_WHAT YOU WILL DO_
Extract only the lines running from the top of the entries to the line that holds "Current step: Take". Include that line and omit the pictures.

---

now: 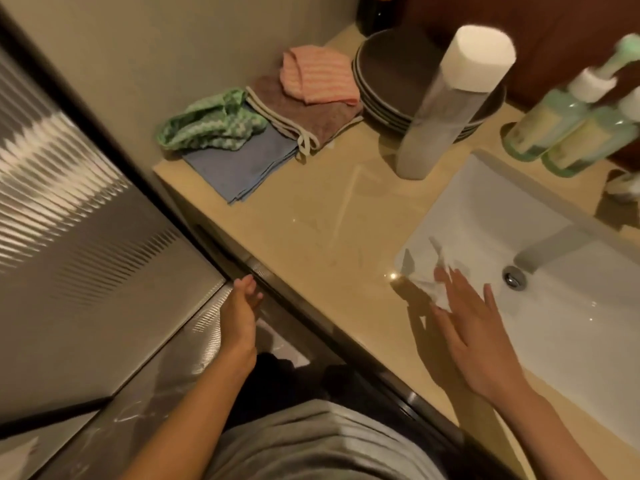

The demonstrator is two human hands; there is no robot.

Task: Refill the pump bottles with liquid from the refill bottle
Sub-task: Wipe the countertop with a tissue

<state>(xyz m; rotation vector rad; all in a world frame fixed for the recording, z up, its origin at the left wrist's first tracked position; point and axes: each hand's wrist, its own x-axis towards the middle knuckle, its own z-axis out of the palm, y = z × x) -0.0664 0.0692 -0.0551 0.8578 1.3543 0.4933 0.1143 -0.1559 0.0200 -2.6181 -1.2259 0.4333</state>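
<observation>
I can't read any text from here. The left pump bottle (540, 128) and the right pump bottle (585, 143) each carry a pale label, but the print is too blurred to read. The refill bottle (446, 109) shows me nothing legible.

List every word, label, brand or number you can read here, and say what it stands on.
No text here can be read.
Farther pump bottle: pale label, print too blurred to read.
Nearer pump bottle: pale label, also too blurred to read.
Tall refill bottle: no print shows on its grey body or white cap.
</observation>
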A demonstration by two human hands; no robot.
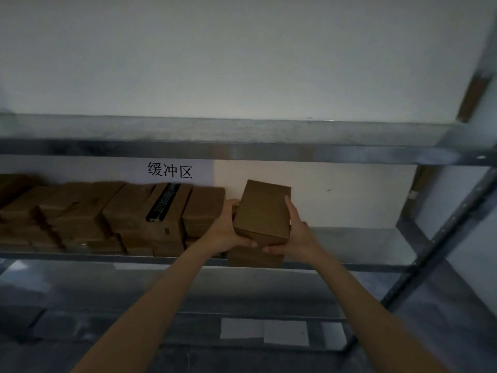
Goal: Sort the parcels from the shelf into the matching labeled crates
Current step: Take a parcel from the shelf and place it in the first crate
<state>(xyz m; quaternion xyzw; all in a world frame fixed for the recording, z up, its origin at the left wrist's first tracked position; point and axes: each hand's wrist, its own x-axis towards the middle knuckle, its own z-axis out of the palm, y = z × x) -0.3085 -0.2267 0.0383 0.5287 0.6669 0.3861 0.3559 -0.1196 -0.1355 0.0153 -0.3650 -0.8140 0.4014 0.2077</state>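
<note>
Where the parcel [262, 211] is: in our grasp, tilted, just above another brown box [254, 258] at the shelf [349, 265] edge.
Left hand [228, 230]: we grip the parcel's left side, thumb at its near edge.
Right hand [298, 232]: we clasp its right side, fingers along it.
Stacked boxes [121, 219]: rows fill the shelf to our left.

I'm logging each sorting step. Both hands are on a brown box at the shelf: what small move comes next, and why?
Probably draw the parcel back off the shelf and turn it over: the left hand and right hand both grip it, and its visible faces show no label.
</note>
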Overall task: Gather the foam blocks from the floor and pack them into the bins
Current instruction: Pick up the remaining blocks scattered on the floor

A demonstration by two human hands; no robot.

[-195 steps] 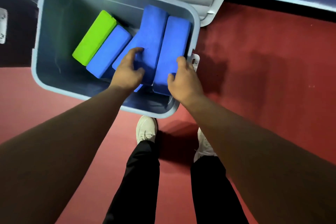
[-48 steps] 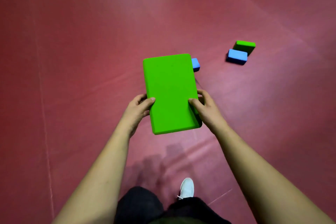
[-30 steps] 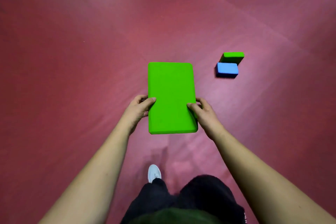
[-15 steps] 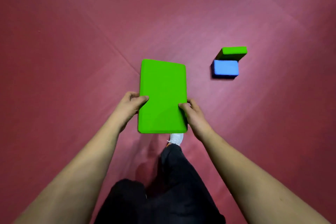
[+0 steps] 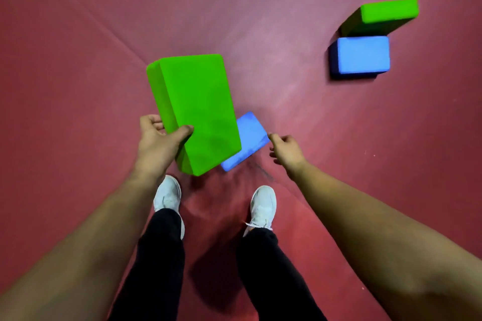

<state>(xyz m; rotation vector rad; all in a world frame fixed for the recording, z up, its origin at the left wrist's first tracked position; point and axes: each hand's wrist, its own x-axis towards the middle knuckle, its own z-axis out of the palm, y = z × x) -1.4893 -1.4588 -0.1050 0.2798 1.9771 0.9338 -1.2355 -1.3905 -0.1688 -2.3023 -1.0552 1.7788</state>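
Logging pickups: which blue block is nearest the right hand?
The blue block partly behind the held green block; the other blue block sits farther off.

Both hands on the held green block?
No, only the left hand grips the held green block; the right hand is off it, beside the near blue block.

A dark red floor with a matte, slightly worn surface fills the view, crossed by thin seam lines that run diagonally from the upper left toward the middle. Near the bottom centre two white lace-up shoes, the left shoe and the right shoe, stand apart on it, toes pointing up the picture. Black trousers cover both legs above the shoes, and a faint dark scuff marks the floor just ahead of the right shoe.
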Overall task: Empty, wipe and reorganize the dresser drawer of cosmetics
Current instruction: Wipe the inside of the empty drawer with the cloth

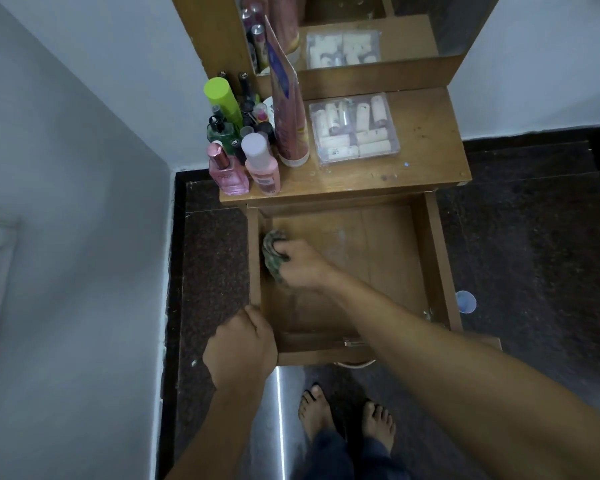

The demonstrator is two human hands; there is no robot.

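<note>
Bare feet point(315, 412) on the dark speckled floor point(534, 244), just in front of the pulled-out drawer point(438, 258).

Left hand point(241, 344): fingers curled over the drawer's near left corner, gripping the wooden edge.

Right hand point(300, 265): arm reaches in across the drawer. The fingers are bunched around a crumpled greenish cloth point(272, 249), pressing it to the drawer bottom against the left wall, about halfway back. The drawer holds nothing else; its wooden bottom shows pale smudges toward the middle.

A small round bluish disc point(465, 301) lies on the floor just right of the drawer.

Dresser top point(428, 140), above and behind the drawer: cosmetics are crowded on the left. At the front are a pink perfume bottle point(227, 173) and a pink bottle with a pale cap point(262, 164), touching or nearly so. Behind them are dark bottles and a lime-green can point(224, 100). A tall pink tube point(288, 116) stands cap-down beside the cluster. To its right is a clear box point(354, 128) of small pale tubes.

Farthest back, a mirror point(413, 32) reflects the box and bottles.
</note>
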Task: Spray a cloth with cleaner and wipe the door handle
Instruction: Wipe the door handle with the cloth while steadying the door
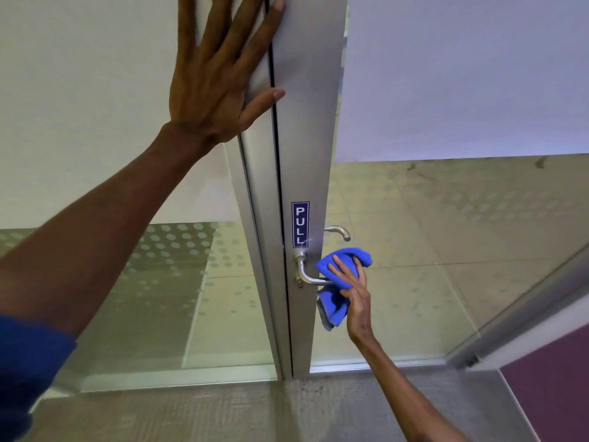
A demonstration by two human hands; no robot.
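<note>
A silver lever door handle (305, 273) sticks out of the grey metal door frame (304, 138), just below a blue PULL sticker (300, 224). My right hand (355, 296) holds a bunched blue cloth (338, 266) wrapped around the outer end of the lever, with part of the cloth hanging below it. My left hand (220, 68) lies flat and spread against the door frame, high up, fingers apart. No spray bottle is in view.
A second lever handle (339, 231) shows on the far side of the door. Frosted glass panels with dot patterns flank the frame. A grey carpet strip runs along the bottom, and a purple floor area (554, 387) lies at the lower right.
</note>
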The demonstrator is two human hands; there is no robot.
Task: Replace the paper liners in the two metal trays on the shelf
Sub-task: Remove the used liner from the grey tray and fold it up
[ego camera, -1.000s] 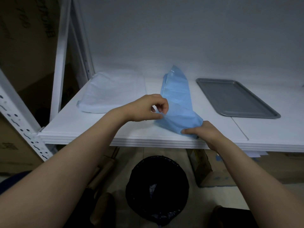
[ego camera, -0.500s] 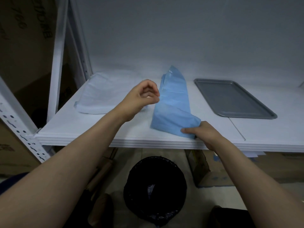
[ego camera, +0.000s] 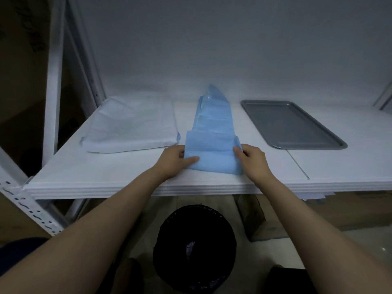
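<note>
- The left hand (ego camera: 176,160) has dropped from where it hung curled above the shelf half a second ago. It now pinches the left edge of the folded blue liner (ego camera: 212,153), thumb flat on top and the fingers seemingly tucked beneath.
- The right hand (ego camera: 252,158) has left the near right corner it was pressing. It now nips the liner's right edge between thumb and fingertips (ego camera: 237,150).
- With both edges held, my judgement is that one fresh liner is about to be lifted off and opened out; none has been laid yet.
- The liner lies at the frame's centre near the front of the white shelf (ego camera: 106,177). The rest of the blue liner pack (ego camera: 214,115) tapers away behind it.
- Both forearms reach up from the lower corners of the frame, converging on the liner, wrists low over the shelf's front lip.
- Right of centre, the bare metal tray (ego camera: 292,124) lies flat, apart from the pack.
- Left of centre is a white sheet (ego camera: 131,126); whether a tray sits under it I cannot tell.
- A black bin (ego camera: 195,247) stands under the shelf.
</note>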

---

_EXERCISE OUTPUT_
now: 

The demonstrator is two human hands; there is no robot.

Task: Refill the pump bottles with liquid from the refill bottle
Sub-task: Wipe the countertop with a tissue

<state>(xyz m; rotation vector rad; all in a world frame fixed for the recording, z up, its origin at the left wrist's first tracked position; point and axes: each hand's wrist, its own x-axis towards the middle knuckle, its own z-axis out of the palm, y = z × x) -0.0664 0.0692 -0.0551 0.8578 1.3543 0.4933 0.1143 -0.1559 0.0200 -2.6181 -1.2259 0.4333</state>
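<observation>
I can't read any text from here. The left pump bottle (540, 128) and the right pump bottle (585, 143) each carry a pale label, but the print is too blurred to read. The refill bottle (446, 109) shows me nothing legible.

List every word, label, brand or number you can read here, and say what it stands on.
No text here can be read.
Farther pump bottle: pale label, print too blurred to read.
Nearer pump bottle: pale label, also too blurred to read.
Tall refill bottle: no print shows on its grey body or white cap.
</observation>
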A demonstration by two human hands; no robot.
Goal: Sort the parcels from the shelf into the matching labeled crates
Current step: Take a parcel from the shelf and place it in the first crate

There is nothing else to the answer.